Organised breastfeeding support does make a difference

16 March 2017
Woman breastfeeding a baby

New research has found that organised breastfeeding support for new mothers is effective in extending the duration and exclusivity of breastfeeding.

The Cochrane Review looked more than 100 trials involving more than 80,000 women to determine the best model of breast feeding support and intervention.

The researchers found that regular interventions from trained personnel during antenatal or postnatal care led to greater numbers of women breastfeeding for longer.

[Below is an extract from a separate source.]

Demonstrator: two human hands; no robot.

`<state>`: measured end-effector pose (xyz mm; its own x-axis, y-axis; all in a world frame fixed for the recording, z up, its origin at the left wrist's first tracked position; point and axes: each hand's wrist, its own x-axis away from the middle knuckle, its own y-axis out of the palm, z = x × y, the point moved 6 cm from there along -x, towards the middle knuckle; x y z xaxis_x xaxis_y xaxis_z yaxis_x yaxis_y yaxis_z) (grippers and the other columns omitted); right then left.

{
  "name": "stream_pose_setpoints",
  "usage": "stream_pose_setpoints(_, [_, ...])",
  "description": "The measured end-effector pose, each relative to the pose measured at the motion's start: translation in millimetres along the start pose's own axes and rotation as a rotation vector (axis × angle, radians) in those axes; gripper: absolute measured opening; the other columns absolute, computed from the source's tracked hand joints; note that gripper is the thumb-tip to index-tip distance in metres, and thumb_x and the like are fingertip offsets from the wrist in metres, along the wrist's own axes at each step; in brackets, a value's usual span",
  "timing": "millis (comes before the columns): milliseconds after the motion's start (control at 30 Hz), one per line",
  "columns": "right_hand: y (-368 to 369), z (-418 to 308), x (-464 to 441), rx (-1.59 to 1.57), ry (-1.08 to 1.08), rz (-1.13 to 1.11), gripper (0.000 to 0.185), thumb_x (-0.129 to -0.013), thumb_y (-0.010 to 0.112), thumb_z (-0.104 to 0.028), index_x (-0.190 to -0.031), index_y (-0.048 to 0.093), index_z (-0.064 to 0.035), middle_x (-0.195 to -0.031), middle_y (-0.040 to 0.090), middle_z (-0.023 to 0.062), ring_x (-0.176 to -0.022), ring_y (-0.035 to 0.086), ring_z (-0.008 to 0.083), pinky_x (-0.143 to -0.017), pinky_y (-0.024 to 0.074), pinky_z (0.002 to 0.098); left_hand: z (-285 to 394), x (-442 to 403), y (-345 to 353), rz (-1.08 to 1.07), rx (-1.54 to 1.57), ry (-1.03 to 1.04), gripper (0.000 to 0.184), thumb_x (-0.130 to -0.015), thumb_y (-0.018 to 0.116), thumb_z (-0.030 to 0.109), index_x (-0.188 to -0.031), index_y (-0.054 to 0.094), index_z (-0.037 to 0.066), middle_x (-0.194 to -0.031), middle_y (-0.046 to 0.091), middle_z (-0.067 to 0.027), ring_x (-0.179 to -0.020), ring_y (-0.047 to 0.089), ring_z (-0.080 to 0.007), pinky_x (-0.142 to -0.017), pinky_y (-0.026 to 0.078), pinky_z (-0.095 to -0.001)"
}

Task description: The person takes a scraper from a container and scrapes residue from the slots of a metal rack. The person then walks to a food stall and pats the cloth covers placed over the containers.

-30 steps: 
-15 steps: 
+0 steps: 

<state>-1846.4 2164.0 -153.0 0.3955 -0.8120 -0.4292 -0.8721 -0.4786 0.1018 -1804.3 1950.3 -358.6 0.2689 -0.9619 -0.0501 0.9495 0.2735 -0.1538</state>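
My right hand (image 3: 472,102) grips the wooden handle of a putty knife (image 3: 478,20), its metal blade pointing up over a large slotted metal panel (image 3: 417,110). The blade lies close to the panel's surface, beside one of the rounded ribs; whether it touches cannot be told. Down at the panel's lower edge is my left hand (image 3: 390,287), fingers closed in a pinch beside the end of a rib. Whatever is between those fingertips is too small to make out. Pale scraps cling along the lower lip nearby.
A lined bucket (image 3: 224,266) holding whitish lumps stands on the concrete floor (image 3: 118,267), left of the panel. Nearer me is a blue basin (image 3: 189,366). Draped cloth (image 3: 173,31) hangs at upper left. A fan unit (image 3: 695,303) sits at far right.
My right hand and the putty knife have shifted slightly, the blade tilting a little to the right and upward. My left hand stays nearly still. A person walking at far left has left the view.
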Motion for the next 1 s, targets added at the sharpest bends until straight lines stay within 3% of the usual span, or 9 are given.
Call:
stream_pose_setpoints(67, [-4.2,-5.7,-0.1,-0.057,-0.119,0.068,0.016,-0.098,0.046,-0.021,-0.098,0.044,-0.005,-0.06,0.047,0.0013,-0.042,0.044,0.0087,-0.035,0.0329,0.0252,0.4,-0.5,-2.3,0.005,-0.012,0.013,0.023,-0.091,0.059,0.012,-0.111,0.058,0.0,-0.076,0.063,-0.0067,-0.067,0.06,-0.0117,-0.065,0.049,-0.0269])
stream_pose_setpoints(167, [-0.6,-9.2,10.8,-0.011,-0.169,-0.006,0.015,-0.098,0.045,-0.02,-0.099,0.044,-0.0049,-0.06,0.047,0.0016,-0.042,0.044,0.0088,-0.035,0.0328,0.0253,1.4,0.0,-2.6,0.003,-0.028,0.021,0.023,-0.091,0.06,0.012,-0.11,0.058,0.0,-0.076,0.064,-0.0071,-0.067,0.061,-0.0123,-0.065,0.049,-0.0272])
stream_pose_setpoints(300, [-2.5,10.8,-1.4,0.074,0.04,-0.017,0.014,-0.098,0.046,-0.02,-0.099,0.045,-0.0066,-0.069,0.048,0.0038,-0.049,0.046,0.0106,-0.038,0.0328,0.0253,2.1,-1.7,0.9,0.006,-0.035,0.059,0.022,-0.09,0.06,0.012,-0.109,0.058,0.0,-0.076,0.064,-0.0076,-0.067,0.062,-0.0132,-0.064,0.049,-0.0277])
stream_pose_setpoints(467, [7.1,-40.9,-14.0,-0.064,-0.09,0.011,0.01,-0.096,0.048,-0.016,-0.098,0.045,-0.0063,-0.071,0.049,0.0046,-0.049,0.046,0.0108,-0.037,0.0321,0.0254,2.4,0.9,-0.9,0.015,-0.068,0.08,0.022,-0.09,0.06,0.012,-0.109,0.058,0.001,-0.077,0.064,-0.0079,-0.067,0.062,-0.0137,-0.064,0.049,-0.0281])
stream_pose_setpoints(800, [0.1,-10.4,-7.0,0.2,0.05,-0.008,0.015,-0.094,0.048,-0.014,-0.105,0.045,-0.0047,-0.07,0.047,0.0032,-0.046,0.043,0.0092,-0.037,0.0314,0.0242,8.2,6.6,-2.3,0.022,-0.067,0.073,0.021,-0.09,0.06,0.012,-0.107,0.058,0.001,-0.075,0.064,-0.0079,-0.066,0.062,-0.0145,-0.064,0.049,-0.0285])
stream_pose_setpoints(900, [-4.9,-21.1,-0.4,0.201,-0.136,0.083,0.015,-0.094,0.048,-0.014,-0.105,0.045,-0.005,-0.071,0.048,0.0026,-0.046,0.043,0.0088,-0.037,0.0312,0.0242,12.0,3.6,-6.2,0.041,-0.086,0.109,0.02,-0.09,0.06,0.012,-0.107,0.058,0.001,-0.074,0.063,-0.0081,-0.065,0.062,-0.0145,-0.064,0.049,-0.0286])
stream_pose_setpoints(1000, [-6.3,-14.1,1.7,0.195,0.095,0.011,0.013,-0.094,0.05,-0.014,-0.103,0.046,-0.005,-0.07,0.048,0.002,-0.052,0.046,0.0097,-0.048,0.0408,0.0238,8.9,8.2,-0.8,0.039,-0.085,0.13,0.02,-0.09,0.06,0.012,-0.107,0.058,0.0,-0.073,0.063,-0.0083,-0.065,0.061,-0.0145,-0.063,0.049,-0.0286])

The World Health Organisation recommends babies are exclusively breastfed until six months of age, but breastfeeding rates are still low in many countries.

In New Zealand, Plunket statistics show that 57% of babies are exclusively breastfed at six weeks of age.  This drops to 19% at six months.

The Cochrane review identified several key factors in successful breastfeeding interventions.  These included:

  • Face-to-face contact with a trained person
  • Volunteer support
  • A specific schedule of four to eight contacts
  • Support provided by trained volunteers, doctors or nurses.

The authors say the review shows that extra organised support helps women to breastfeed their babies for longer.

“Breastfeeding support may be more helpful if it is predictable, scheduled, and includes ongoing visits with trained health professionals including midwives, nurses and doctors, or with trained volunteers.”